Mr. Bump & Grind Arrives in Baltimore

Story By Deborah Leung

Photo’s By Benjamin Rogers, Jr

r-kelly-brR. Kelly named his current tour after his most recent album, “The Buffet,” but his show Saturday night at the Royal Farms Arena at times was more like the cafeteria food fight in the movie “Animal House.”

For more than two hours, Kelly and his entourage — a collection of musicians and dancers — entertained a crowd of nearly 6,000 by firing fusillades and barrages of medleys and song snippets into the air like bottle rockets.

Much of the music was a mix of live performances backed heavily by prerecorded music, and although at times the show felt like a glorified karaoke presentation, none of that seemed to matter to a crowd that attended with a sole purpose: to see and listen to one of the most successful pop musicians of the past 20-plus years.

The presentation was curious odd from the start. There was a live band onstage, but it was swept into the corner, shrouded by darkness, and its performances sounded secondary to the other music and sounds coming off the stage.

The set list comprised too many songs to list or keep track of.

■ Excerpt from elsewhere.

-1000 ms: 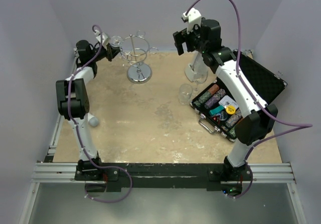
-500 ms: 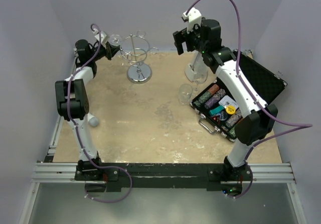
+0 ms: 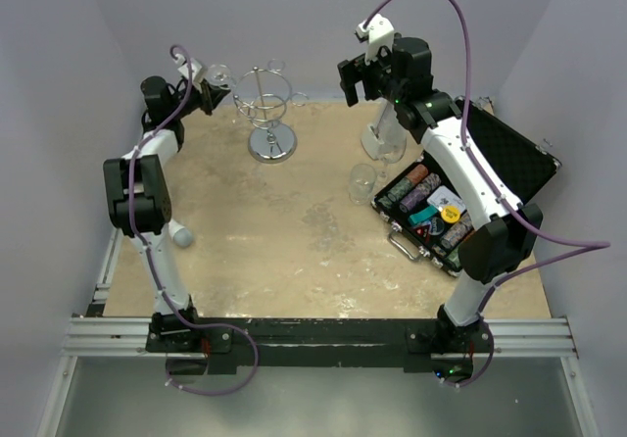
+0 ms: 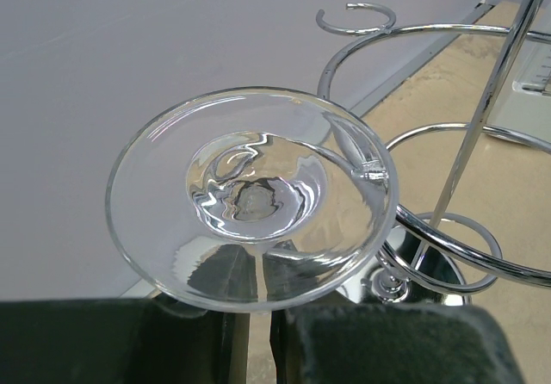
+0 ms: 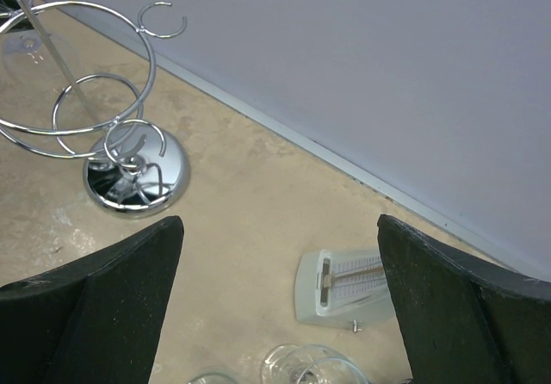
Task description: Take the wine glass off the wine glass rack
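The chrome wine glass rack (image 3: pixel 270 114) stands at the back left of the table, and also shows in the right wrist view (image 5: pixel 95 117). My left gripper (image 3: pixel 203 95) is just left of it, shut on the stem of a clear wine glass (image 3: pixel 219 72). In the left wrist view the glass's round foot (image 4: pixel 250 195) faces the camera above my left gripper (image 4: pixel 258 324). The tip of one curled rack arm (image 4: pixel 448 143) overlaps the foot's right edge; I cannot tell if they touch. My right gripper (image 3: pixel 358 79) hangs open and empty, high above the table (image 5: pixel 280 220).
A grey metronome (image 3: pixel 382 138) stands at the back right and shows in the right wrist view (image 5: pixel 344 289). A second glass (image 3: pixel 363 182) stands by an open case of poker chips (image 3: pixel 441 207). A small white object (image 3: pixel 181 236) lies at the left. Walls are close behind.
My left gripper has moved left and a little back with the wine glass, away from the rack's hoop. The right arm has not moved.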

Many were buried in rapid-fired snippets and medleys and lasted less than a minute. However, my iPhone music-search application was able to catch some of them: “Thoia Thoing,” “Feelin’ on Yo Booty,” “Ignition,” “Fiesta,” “I’m a Flirt,” “You Remind Me of Something,” “Freaky in the Club” and “Your Body’s Callin’,” many of the Kelly tracks that heave and moan sex and eroticism.

The show proceeded at a sometimes disheveled pace. It was first interrupted by a prerecorded skit broadcast on the video screen in which Kelly meets with advisers who recommend he do away with things like alcohol, after-parties, weed, cellphones and women backstage. He, however, disagrees and recommends more of all of the above. That was about as clever as it got.

Most objectionable and shameless was the short skit in which Kelly mocked the time he was acquitted of sexual misconduct charges. During the skit, as Kelly talked about wanting some kind of post-show hookup, a guy ran across the stage with a sign that read “21 and over.” Not funny.

There were other scripted moments that derailed the mood, like the dialogue between Kelly and a blimp called the R. Bot, which sailed across the arena for a spell.

Those episodes only quelled momentum built during the blasts of music that showcased the dozens of hits he has compiled during a career approaching three decades, sexually charged songs like “It Seems Like You’re Ready,” “Bump N’ Grind” and “Down Low (Nobody Has to Know).”

Kelly followed that with a cover of Sam Cooke’s “A Change Is Gonna Come.” He then disappeared for a bit, leaving the stage to a stagehand with a weak T-shirt launcher to send a few souvenirs into the crowd while Kelly changed wardrobe. He emerged in what looked like an aluminum tuxedo to perform “When a Woman Loves,” showing off his exceptional voice. He closed the show with two more soul classics: “Happy People” and “Step in the Name of Love.”

They brought to a close a show that, though wandering and reckless at times, sated the appetites of fans who came to indulge in the libidinous sounds of one of pop music’s more mercurial, prolific and controversial stars.